The Bush administration is seriously considering "orderly" bankruptcy as a way of dealing with the desperately ailing US auto industry, White House spokeswoman Dana Perino said yesterday.

"The president is not going to allow a disorderly collapse of the companies," Perino said. "A disorderly collapse would be something very chaotic that is a shock to the system."

However, "there's an orderly way to do bankruptcies that provides for more of a soft landing," she said. "I think that's what we would be talking about."

Perino emphasized there were several approaches to assisting the automakers, such as short-term loans out of a US$700-billion Wall Street rescue fund.

But Bush has opposed this approach before, and it is also adamantly opposed by many other Republicans.

"It's in the spectrum of options and there are a lot of options," Perino said.

Perino would not put a timetable on when an announcement on an auto rescue plan would come, and suggested it may not happen this week.
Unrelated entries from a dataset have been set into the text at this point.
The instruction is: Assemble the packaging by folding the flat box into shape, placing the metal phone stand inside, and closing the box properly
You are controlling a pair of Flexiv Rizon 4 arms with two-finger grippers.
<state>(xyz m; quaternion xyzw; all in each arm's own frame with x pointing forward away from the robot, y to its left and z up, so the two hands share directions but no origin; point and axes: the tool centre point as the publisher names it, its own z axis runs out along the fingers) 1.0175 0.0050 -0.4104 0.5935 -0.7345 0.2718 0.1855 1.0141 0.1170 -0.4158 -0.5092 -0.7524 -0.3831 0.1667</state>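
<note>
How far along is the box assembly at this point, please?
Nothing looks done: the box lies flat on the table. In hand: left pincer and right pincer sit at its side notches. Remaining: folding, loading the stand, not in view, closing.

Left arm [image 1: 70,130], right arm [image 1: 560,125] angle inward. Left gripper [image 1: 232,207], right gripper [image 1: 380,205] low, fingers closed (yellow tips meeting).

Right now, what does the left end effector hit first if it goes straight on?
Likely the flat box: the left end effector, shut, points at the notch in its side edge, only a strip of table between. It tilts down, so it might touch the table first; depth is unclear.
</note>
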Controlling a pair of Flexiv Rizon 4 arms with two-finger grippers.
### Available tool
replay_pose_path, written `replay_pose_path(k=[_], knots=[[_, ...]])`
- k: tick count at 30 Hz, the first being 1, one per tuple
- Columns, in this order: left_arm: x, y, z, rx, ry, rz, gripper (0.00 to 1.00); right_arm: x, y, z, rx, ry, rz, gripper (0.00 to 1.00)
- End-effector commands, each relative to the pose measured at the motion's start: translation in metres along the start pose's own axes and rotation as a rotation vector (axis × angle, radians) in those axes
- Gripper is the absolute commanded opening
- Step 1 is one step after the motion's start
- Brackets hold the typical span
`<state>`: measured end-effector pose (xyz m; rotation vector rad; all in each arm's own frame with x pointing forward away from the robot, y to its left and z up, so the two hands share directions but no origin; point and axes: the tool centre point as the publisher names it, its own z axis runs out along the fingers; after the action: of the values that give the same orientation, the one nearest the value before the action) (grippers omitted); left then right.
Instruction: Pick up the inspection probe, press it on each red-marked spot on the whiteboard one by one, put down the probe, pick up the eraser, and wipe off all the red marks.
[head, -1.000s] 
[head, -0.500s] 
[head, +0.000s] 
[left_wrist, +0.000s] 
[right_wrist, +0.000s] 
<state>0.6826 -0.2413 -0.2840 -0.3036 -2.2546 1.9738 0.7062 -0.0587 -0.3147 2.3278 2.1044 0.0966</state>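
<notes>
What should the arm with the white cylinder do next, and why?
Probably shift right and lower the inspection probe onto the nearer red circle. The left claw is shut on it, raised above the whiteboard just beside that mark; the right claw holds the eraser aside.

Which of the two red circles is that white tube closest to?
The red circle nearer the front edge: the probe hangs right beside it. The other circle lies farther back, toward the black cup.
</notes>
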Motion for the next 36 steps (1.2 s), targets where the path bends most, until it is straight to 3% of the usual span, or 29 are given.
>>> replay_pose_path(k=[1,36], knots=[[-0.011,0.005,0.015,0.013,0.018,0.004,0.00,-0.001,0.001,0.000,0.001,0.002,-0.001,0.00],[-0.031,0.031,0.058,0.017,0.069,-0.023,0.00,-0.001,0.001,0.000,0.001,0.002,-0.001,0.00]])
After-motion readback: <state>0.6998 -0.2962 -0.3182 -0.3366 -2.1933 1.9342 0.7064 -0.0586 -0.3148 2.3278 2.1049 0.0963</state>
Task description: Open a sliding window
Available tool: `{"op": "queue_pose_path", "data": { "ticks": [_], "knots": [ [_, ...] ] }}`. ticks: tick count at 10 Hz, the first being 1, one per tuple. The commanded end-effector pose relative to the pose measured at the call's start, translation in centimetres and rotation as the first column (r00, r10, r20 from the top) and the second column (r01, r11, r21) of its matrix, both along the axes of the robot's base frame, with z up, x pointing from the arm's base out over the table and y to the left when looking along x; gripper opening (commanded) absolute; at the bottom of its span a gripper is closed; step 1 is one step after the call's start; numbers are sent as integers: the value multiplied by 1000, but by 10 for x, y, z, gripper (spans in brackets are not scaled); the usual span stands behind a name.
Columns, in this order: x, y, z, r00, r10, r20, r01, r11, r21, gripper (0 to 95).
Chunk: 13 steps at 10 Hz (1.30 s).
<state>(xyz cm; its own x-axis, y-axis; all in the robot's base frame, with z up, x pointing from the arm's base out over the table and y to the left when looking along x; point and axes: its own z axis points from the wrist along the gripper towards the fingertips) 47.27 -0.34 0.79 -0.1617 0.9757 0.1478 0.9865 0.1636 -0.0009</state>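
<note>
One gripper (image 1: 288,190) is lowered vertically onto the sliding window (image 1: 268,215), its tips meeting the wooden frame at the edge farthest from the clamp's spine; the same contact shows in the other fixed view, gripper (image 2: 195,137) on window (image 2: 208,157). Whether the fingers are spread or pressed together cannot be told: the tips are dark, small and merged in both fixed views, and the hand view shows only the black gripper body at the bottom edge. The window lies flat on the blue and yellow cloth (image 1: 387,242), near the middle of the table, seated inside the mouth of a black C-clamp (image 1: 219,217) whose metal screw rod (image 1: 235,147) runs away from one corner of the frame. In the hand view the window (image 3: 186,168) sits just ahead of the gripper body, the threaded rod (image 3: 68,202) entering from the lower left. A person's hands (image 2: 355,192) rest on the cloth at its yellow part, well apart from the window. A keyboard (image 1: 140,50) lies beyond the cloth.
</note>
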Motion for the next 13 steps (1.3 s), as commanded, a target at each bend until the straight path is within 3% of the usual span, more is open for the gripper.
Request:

But it is not an option to do nothing, she said.

"If you thought that our economy today could handle the collapse of the American auto industry, then you might come to the conclusion that doing nothing was an option," she said. "We're going to do something."

On Dec. 11, a US$14-billion loan package aimed at bailing out the American auto industry from bankruptcy officially died as it was rejected by the US Senate by 52-35 on a procedural vote.

The collapse came after the United Auto Workers union had refused to agree to steep wage cuts by 2009 to bring their pay into line with Japanese carmakers.

Of the country's biggest three automakers, General Motors Corp. and Chrysler LLC have warned they could be weeks from collapse, while Ford Motor Co. said it may not need the fund right now.

After the failure in the Senate, analysts said it was now up to the Bush administration on whether to use Treasury Department's US$700-billion financial rescue fund to help the auto industry.